Experts already know that not getting enough shut-eye can affect your food choices and how you eat. Getting enough Zzz's can help you lose weight, though. When you're sleep deprived, the opposite happens and you may find yourself putting on the pounds.
Researchers from the Institute of Human Nutrition at Columbia University Medical Center in New York further studied how dietary patterns affect our rest.
The research team recruited 26 normal-weight adults ages 30 to 45 who did not have any sleep issues. They were monitored for 5 nights in a sleep lab, spending 9 hours in bed each evening from 10 p.m. to 7 a.m. The researchers recorded their brain waves.

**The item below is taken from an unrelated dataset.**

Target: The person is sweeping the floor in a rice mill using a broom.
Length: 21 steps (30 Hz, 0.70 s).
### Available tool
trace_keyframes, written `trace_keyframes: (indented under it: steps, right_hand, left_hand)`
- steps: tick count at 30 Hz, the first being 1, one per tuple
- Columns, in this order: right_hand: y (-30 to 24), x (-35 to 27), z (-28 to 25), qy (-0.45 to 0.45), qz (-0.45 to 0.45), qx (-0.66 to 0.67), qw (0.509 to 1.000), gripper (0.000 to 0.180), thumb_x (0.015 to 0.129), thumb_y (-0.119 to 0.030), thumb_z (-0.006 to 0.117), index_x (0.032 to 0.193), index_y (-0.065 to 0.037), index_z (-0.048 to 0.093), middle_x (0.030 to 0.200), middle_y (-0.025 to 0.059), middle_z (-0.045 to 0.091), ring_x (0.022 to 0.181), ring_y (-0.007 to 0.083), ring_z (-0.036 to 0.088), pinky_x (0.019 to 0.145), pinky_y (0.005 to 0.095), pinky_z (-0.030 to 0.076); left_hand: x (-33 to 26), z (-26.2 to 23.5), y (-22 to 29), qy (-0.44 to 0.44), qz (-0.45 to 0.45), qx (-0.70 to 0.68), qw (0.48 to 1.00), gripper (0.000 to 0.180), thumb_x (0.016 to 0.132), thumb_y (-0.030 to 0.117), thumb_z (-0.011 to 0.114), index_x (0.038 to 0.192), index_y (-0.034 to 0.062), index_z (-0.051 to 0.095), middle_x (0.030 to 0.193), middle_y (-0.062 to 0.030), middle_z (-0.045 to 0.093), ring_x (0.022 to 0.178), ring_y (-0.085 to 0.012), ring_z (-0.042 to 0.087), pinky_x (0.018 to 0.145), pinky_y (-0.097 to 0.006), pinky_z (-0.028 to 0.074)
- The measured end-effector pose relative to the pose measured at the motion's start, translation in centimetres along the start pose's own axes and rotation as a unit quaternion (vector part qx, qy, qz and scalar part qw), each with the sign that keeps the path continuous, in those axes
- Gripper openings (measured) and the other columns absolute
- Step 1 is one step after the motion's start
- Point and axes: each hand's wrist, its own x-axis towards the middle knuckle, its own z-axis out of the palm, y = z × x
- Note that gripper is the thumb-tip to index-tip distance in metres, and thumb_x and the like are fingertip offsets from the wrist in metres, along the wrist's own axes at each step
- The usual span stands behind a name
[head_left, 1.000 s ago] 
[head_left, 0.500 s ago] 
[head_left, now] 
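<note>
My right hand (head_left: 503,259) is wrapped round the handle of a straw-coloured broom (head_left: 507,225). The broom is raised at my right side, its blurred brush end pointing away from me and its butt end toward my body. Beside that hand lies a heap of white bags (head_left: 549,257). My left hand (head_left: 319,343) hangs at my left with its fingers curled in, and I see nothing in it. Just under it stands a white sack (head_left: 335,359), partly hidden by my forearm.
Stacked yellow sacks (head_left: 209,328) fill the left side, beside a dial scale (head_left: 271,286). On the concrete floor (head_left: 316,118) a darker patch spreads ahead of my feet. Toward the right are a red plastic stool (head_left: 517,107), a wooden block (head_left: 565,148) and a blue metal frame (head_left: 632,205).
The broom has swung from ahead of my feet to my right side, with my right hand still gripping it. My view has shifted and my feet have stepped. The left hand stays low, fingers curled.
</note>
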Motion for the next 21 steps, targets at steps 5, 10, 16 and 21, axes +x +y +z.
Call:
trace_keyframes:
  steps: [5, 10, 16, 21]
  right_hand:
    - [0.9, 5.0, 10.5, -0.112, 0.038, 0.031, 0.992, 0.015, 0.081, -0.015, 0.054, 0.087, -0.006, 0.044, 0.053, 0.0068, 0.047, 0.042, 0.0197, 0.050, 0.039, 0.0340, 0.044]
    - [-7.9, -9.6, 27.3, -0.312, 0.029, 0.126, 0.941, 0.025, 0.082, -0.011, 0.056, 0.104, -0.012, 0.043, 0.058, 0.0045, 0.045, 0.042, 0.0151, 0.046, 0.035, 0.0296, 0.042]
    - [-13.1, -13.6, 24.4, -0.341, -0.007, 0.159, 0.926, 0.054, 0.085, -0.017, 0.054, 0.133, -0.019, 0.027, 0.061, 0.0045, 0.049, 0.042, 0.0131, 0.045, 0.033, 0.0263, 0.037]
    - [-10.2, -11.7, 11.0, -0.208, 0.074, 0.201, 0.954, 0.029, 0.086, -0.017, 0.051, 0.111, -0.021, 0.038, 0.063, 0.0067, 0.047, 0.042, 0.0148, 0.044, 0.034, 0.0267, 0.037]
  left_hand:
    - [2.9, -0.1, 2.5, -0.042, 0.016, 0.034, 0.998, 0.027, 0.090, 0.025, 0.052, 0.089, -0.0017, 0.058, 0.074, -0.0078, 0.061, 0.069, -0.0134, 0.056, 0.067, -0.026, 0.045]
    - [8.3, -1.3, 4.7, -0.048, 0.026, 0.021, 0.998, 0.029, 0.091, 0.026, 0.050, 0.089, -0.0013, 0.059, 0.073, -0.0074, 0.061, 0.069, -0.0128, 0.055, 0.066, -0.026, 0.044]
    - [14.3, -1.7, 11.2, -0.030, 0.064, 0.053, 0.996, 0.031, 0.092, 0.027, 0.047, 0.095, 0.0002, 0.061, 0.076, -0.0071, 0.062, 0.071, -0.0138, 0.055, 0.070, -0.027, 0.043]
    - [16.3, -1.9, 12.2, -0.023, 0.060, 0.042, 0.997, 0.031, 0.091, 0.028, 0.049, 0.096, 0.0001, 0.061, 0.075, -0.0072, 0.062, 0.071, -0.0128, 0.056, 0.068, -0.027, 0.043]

During the first 4 days, participants ate a controlled diet. On day 5, they made their own food choices.
How long the participants slept didn't differ after the days of controlled eating compared with the day of self-selected food. But their quality of sleep was different. After the day of free eating, they slept worse and took longer to get to sleep, the researchers say.
The study is published in the Journal of Clinical Sleep Medicine.
The trial involved a relatively small number of people for a short period of time. Longer-term studies with more people involved would be needed to confirm the findings.
The study used only people without sleep problems, so the effect on people who already have sleep disorders is unknown.
It also didn't examine things like the role of hormones in sleep and the circadian rhythm body clock.
If more research finds that our diets directly affect our shut-eye quality, that might one day lead to diet-based recommendations for people with sleep disorders, including insomnia.
Until then, if you have trouble getting rest at night, it might help to write down what you eat in a "food diary." That may help you spot patterns of eating and sleeping, and you can discuss those with your doctor.